◆ ASSIGNED TASK ◆
Each line of the data is to be output verbatim, with the images removed.

◆ RECORDED INFORMATION ◆
::::::::::

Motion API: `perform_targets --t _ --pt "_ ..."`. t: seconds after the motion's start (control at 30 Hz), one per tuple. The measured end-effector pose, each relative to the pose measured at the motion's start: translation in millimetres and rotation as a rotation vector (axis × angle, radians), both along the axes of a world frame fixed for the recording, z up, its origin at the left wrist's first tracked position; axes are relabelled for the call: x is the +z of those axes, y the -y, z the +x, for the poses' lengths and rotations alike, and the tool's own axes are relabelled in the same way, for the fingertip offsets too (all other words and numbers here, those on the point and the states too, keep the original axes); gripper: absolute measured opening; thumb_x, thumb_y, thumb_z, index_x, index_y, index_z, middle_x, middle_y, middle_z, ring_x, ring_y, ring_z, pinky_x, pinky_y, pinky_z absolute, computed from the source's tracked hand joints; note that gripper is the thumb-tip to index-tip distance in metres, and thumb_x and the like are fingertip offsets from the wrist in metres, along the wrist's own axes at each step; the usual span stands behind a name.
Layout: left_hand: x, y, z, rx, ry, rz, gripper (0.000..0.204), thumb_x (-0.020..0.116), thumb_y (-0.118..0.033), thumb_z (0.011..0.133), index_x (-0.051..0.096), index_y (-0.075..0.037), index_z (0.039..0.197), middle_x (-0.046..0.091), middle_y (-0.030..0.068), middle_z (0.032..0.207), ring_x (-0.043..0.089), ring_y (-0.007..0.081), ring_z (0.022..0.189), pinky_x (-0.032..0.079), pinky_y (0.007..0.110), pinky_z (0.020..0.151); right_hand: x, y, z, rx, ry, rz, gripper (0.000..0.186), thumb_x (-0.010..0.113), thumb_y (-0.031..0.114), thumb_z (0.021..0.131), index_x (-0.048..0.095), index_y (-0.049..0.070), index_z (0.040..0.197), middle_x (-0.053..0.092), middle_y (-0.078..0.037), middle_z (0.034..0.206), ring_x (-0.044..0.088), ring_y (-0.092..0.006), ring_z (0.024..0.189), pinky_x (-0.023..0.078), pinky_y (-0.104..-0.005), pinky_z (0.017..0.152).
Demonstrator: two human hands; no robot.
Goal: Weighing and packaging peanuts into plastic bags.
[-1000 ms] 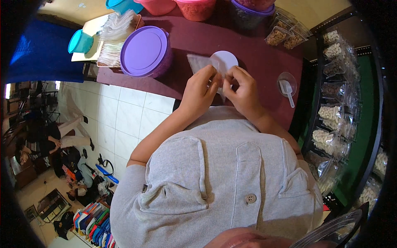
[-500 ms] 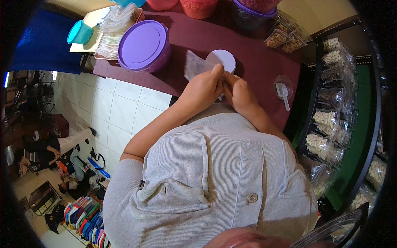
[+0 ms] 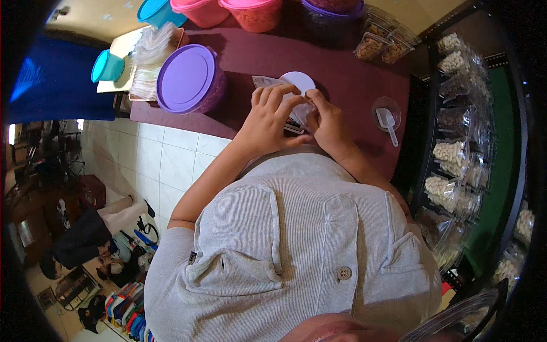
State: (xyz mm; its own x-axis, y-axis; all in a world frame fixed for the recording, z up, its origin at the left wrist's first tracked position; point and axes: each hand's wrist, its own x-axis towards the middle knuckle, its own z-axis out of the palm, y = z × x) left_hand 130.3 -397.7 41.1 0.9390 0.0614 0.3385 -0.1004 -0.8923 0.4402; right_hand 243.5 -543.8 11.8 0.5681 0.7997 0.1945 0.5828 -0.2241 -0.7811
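The left hand, closed in beside the right a moment ago, now spreads its fingers apart; its contact is unclear. The right hand pinches the edge of a clear plastic bag between both hands. Beyond: a white disc, maroon table, purple-lidded tub, pink tubs.

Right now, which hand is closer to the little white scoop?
Right. The right hand is to the left of the white scoop, apart from it. The left hand is also to its left but farther away, beyond the right hand.
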Motion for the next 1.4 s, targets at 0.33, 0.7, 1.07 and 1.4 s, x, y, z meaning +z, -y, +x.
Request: perform_targets --t 0.33,0.7,1.07,1.4 --pt "-19 4 28 -0.037 0.14 -0.084 0.089 0.088 -0.024 0.049 0.049 -0.007 0.127 0.055 0.0144 0.123 0.051 0.036 0.12 0.034 0.052 0.11 13 3 5 -0.017 -0.26 0.036 0.046 0.066 0.008 0.082 0.042 0.006 0.121 0.065 -0.024 0.1 0.064 -0.0437 0.098 0.052 -0.0485 0.076" --pt "-16 4 25 0.196 0.085 0.002 0.074 0.083 -0.023 0.053 0.054 -0.005 0.119 0.057 0.0099 0.106 0.053 0.0303 0.097 0.042 0.043 0.087 28 3 12 0.057 0.191 -0.044 0.03 0.074 0.025 0.079 0.058 0.002 0.089 0.059 -0.013 0.097 0.056 -0.0313 0.092 0.043 -0.0422 0.081" --pt "-35 4 28 0.113 0.205 -0.099 0.062 0.079 -0.009 0.056 0.051 -0.002 0.111 0.055 0.016 0.11 0.053 0.0377 0.104 0.042 0.05 0.09 8 4 0 0.11 0.002 0.251 0.012 0.069 0.014 0.084 0.064 0.005 0.091 0.058 -0.012 0.116 0.049 -0.0306 0.105 0.039 -0.045 0.095" --pt "-23 1 15 0.136 -0.105 -0.265 0.066 0.083 -0.015 0.058 0.052 -0.003 0.115 0.062 0.0154 0.104 0.06 0.0353 0.099 0.048 0.044 0.087 -1 8 -1 0.164 -0.101 0.066 0.01 0.069 0.012 0.084 0.065 0.004 0.089 0.049 -0.019 0.134 0.041 -0.0358 0.124 0.034 -0.046 0.105"
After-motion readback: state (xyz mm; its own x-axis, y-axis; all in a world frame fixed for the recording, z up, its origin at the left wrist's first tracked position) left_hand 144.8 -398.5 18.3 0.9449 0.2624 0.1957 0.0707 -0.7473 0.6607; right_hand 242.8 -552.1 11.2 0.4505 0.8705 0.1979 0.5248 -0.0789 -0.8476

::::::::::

◆ EXERCISE SOLUTION ◆
Motion API: `perform_targets --t _ --pt "_ ..."`. t: seconds after the motion's start (control at 30 Hz), one per tuple. The measured end-effector pose, each relative to the pose measured at the motion's start: translation in millimetres and rotation as a rotation vector (axis × angle, radians), both along the axes of a world frame fixed for the recording, z up, its origin at the left wrist's first tracked position; axes are relabelled for the call: x is the +z of those axes, y the -y, z the +x, for the poses' lengths and rotations alike, and the tool's own axes are relabelled in the same way, for the fingertip offsets too (all other words and numbers here, those on the point and the states too, keep the original axes); gripper: absolute measured opening; thumb_x, thumb_y, thumb_z, index_x, index_y, index_z, middle_x, middle_y, middle_z, ring_x, ring_y, ring_z, pinky_x, pinky_y, pinky_z absolute, computed from the source's tracked hand joints; note that gripper is the thumb-tip to index-tip distance in metres, and thumb_x and the like are fingertip offsets from the wrist in metres, along the wrist's own axes at each step; the usual span stands behind a name.
Layout: left_hand: x, y, z, rx, ry, rz, gripper (0.000..0.204), thumb_x (-0.020..0.116), thumb_y (-0.118..0.033), thumb_z (0.011..0.133), index_x (-0.051..0.096), index_y (-0.075..0.037), index_z (0.039..0.197), middle_x (-0.046..0.091), middle_y (-0.030..0.068), middle_z (0.032..0.207), ring_x (-0.043..0.089), ring_y (-0.007..0.081), ring_z (0.022..0.189), pinky_x (-0.032..0.079), pinky_y (0.007..0.110), pinky_z (0.020..0.151); right_hand: x, y, z, rx, ry, rz, gripper (0.000..0.186), thumb_x (-0.010..0.113), thumb_y (-0.031..0.114), thumb_z (0.021..0.131), index_x (-0.048..0.095), index_y (-0.049..0.070), index_z (0.040..0.197), middle_x (-0.053..0.092), middle_y (-0.078..0.037), middle_z (0.034..0.206), ring_x (-0.044..0.088), ring_y (-0.092..0.006), ring_z (0.024..0.189), pinky_x (-0.023..0.078), pinky_y (-0.104..-0.005), pinky_z (0.017..0.152).
Demonstrator: two human hands; no robot.
Goal: Weighing and packaging peanuts into plastic bags.
[-1000 ms] 
[-500 ms] 
[+0 ms] 
State: (xyz mm; its own x-axis, y-axis; all in a world frame fixed for the recording, z up, its origin at the left wrist's first tracked position; point and axes: each hand's wrist, its own x-axis towards the middle knuckle, its own z-axis out of the palm, y = z × x) left_hand 130.3 -397.7 41.1 0.9390 0.0614 0.3385 -0.1004 -0.8923 0.4402; right_hand 243.5 -543.8 11.8 0.5681 0.7997 0.1945 0.5828 -0.2241 -0.7811
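The left hand, closed in beside the right a moment ago, now spreads its fingers apart; its contact is unclear. The right hand pinches the edge of a clear plastic bag between both hands. Beyond: a white disc, maroon table, purple-lidded tub, pink tubs.

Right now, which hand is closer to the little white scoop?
Right. The right hand is to the left of the white scoop, apart from it. The left hand is also to its left but farther away, beyond the right hand.
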Motion for the next 1.4 s, targets at 0.33, 0.7, 1.07 and 1.4 s, x, y, z meaning +z, -y, +x.
Request: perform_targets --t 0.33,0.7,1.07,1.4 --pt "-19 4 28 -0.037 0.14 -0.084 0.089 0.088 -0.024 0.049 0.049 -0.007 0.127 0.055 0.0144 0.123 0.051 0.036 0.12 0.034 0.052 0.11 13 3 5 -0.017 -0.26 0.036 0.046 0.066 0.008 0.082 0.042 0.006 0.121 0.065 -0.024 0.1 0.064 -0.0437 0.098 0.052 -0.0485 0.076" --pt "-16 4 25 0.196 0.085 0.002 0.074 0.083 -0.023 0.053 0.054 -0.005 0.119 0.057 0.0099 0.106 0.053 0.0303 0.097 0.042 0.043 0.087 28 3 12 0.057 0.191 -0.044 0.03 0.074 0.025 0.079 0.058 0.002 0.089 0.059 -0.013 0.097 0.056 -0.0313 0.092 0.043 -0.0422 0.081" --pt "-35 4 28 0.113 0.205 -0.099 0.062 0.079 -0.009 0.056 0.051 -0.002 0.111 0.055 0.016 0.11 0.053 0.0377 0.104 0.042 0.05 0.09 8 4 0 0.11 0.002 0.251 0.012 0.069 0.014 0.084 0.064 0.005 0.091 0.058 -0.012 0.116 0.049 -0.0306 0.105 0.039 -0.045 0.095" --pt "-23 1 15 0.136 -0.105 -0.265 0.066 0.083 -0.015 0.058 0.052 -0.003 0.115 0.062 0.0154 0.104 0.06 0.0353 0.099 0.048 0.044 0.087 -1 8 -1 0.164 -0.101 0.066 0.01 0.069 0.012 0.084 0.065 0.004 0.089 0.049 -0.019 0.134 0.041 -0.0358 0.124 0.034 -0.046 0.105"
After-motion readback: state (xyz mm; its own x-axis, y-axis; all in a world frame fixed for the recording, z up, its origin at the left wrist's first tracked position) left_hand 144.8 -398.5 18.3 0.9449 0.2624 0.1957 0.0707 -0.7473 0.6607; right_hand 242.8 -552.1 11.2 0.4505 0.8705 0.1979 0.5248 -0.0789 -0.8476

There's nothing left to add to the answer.